11 Yoga Tips for Plus-Size People

Yoga. If the movies are to be believed, it’s designed for ridiculously in-shape stay-at-home mom types who visit the yoga studio right before a visit to the organic grocery store. Or it’s a relaxing thing you do on vacation. It’s for tiny people with amazing flexibility who can get into poses the majority of the free world doesn’t even dare attempt.

But 5 years ago, I learned that yoga was not just for the uber-limber. It’s for me. And for you. I am plus-size—or to be more exact, 4XL sized. As a 6’3″ and well over 300–pound male, I am the antithesis of the stereotypical yoga master. But I was introduced to it though P90X series and found that over time, I got more out of the yoga section than any workout I’ve ever experience. I believe that plus-size yoga is one of the best things you can do if you’re overweight.
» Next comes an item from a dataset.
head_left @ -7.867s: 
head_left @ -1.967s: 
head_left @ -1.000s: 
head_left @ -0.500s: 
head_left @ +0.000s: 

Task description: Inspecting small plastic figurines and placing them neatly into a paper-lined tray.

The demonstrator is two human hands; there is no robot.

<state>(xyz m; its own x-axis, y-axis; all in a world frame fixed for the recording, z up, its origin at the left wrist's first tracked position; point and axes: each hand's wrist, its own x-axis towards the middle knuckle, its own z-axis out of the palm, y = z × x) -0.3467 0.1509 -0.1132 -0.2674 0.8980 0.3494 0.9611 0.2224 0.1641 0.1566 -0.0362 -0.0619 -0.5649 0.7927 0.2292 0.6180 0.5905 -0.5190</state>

I’ve been active all my life, playing sports growing up and always seemingly training for something. I’ve done everything to get in shape, from classes to boot camps, to two-a-days for the football team. When you’re overweight and plus-size, getting in shape is a long, winding road.

For me, yoga offered an opportunity that I never had before. It worked on my core, my flexibility, and honestly, my mind. It was the foundation that helped me improve myself in many other ways. Yoga truly made me a better person.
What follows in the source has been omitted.